Disclosure of Invention
The invention aims to solve the technical problem of providing a preparation method of mangosteen shell polyphenol which is beneficial to large-scale production operation, has high product purity and has the function of reducing blood sugar.
The purpose of the invention can be achieved by adopting the following technical scheme:
a preparation method of mangosteen shell polyphenol for reducing blood sugar comprises the following steps: the method comprises the following steps:
a. crushing the mangosteen shell by using a multifunctional crusher to obtain mangosteen shell powder;
b. adding acetone into the mangosteen shell powder, and homogenizing by using a high-speed disperser while performing ice bath for 1-5 minutes;
c. centrifuging for 5-15 min, filtering and collecting filtrate;
d. repeating the steps b and c for 2-4 times, combining the filtrates, and concentrating to obtain a concentrated solution;
e. dissolving the concentrated solution in an acidified acetone solution; then loading the sample to a macroporous resin chromatographic column; eluting with distilled water after sample loading, and finishing water elution when the color of the elution effluent is the same as that of the blank group when the elution is detected by a phenol-sulfuric acid method; then adopting ethanol water solution for elution;
f. collecting eluate, concentrating by rotary evaporation under vacuum condition, and vacuum freeze drying the concentrate; subpackaging the collected freeze-dried powder of the eluent, and storing in a light-resistant dryer; obtaining mangosteen shell polyphenol for reducing blood sugar.
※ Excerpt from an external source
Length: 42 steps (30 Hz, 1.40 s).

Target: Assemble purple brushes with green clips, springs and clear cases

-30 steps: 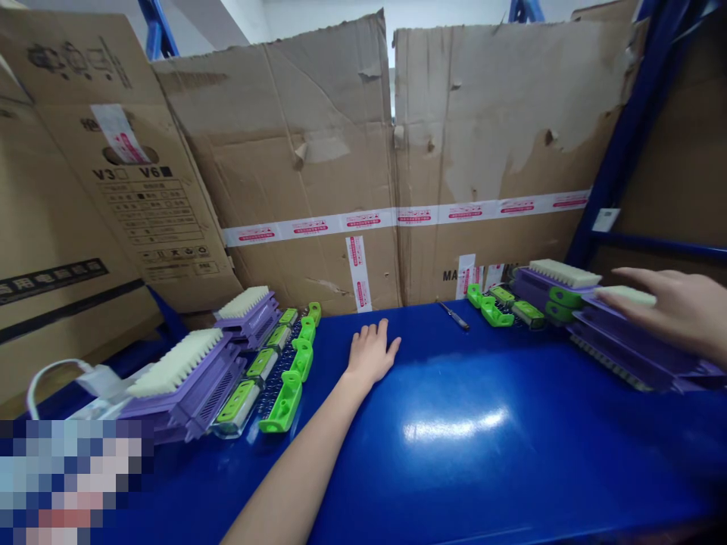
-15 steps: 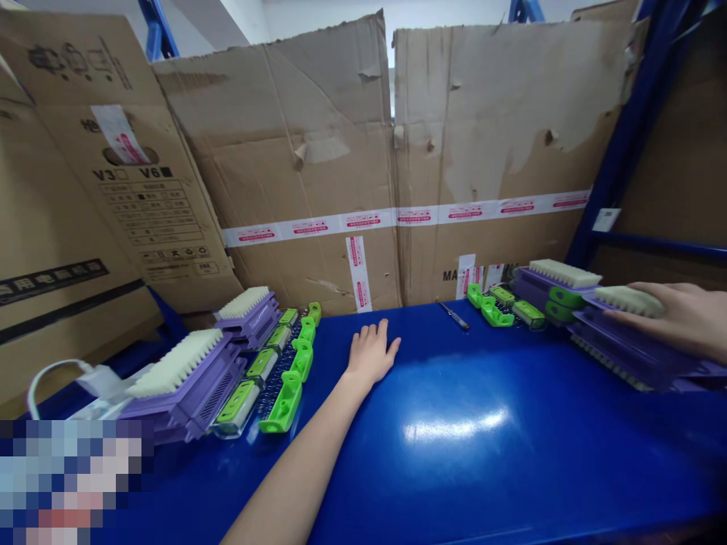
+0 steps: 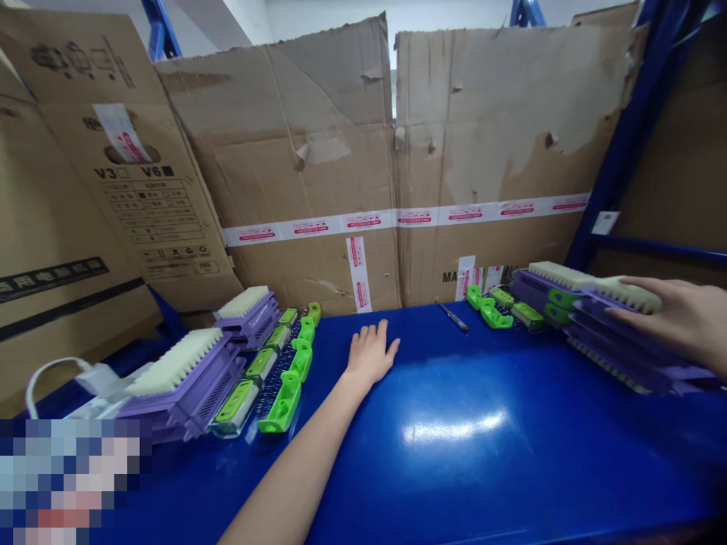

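Glossy blue tabletop [image 3: 511, 484], brown cardboard panels [image 3: 295, 166] upright at far edge. L hand [image 3: 370, 356] palm-down mid-table, fingers extended & slightly spread, nothing held. R hand [image 3: 675, 314] at far right, over purple slotted plastic housings [image 3: 613, 341] w/ cream ridged pad [image 3: 625, 294] on top; thumb near side, fingers far side, can't tell if grip's closed. Bright-green plastic brackets [image 3: 497, 314] just L of housings; slim dark-handled tool [image 3: 453, 317] near brackets. More pad-topped purple housings [image 3: 187, 378] on left.
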### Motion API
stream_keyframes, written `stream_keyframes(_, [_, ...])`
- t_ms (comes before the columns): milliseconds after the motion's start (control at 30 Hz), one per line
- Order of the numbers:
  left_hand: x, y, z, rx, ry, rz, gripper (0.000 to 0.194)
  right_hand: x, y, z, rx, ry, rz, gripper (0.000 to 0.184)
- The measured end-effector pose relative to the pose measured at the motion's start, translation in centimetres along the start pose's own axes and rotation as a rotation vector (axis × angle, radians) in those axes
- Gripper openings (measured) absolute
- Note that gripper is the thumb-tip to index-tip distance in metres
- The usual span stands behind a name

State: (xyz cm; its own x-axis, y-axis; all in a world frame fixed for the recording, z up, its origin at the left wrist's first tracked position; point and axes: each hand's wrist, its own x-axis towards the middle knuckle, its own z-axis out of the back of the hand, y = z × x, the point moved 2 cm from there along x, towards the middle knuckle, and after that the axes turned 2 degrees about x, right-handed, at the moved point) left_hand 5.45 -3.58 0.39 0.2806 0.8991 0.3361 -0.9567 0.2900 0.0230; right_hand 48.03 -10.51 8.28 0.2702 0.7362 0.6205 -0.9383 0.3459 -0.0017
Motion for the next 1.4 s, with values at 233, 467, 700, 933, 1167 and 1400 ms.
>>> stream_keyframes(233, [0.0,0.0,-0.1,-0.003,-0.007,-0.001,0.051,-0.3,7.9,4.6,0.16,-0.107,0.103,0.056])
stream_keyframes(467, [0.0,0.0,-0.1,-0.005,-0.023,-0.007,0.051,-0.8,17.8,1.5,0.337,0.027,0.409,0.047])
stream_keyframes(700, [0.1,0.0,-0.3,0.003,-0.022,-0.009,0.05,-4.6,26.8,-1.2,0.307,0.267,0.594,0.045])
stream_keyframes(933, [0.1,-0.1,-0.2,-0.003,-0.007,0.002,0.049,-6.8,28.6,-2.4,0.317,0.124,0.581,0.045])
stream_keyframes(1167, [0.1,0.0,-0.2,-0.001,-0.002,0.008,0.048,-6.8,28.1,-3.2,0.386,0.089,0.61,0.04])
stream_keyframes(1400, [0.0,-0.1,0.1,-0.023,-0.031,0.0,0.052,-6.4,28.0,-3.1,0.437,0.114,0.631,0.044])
Preferably, the amount of acetone added in the step b is 3-7 times of the weight of the mangosteen shell powder added in the step a.
Preferably, the acetone in step b is 30-90% by volume acetone solution in water.
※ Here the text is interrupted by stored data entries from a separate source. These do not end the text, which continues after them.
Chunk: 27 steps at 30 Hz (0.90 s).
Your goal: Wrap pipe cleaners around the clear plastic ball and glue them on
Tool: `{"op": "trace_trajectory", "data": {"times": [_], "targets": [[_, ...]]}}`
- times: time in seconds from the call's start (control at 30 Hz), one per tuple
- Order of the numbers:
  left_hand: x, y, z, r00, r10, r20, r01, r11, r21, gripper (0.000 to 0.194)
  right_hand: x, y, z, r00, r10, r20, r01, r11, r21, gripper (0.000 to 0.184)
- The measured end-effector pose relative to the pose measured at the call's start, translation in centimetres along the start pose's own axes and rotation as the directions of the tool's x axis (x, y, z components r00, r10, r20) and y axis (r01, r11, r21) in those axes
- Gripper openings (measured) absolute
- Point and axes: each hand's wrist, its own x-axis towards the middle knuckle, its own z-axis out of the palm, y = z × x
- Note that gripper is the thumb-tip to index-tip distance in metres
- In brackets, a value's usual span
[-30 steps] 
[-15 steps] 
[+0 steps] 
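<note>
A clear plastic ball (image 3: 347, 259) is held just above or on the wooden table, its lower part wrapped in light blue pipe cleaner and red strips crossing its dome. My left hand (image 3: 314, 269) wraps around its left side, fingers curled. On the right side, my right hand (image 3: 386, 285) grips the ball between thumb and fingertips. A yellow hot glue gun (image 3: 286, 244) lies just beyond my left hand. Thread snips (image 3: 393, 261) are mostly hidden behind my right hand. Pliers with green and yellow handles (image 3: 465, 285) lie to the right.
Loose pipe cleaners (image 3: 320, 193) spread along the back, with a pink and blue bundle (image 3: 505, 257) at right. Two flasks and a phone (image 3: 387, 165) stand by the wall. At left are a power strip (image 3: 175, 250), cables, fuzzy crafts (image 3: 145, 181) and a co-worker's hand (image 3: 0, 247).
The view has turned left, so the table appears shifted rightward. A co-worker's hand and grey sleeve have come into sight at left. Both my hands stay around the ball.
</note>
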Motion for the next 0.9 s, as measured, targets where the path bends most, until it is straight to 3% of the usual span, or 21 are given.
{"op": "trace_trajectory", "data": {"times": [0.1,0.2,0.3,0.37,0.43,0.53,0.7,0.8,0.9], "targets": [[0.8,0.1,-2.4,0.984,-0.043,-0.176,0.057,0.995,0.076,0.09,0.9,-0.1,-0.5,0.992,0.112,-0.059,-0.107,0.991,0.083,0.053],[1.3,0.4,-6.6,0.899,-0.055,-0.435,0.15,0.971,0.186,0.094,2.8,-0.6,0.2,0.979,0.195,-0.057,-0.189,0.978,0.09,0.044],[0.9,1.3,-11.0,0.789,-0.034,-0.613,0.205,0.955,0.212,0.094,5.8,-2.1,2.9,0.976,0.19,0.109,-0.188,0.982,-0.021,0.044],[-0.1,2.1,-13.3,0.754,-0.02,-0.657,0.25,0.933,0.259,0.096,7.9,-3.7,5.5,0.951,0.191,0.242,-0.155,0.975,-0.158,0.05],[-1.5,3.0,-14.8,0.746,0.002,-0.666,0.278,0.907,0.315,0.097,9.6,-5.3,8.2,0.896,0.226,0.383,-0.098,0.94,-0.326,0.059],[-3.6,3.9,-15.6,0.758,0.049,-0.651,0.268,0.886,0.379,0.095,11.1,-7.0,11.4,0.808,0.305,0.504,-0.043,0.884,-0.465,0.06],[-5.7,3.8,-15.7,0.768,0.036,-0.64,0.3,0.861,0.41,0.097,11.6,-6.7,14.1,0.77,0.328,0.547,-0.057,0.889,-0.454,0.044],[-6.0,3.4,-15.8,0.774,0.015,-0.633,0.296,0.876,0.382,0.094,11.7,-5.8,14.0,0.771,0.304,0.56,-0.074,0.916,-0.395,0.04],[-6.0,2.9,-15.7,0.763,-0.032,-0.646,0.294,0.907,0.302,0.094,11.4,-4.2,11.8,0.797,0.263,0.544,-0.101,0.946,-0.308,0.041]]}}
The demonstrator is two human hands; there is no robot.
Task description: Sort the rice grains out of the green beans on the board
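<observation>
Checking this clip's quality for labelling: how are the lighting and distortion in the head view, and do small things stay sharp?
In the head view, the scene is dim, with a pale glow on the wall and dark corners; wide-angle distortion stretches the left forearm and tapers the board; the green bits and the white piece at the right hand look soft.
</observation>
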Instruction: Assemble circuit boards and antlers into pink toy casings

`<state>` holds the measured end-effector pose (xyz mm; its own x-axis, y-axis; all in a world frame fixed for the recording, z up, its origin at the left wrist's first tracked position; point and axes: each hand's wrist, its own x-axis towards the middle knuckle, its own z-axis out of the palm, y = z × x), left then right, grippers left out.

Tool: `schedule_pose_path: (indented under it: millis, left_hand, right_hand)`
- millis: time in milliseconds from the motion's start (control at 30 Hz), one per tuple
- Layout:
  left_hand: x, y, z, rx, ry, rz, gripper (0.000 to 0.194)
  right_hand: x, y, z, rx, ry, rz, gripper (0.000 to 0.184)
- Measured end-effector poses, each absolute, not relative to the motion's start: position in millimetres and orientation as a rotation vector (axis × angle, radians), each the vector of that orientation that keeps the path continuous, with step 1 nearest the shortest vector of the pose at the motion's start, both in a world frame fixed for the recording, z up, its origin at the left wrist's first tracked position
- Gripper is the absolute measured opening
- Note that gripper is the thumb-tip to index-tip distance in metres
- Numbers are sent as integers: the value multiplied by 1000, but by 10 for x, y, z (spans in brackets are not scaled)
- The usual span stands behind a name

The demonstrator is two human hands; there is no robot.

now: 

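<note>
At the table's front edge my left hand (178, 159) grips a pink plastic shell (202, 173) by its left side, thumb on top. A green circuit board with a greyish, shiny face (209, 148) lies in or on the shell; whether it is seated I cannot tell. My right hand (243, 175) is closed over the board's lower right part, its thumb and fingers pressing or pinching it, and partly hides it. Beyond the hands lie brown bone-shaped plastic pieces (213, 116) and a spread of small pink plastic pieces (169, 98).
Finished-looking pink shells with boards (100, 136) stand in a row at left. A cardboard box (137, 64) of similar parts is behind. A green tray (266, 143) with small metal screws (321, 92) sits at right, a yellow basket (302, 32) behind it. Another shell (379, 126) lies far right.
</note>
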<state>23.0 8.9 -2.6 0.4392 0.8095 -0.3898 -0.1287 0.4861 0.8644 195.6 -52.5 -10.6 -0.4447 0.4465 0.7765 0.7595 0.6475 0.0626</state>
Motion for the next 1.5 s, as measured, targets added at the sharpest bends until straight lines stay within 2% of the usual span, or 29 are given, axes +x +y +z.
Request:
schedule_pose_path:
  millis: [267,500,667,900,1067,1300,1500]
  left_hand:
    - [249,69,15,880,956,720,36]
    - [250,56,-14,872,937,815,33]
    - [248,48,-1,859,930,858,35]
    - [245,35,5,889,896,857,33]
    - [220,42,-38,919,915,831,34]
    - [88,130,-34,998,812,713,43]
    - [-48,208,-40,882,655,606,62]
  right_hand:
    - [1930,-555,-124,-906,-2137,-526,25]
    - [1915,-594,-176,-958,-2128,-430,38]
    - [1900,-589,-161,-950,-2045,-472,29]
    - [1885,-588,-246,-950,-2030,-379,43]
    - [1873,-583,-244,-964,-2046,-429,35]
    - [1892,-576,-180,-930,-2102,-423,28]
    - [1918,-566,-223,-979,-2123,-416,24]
Preferably, the filtrates in step d are combined and concentrated to obtain a concentrated solution; the resulting concentrate volume was 20% of the combined filtrate volume.
Preferably, the acidified acetone solution in step e is a mixed solution of acetone and acetic acid in a volume ratio of (99-99.9): 1.
Preferably, the loading in step e is from 1 to 2g per 100g of macroporous resin.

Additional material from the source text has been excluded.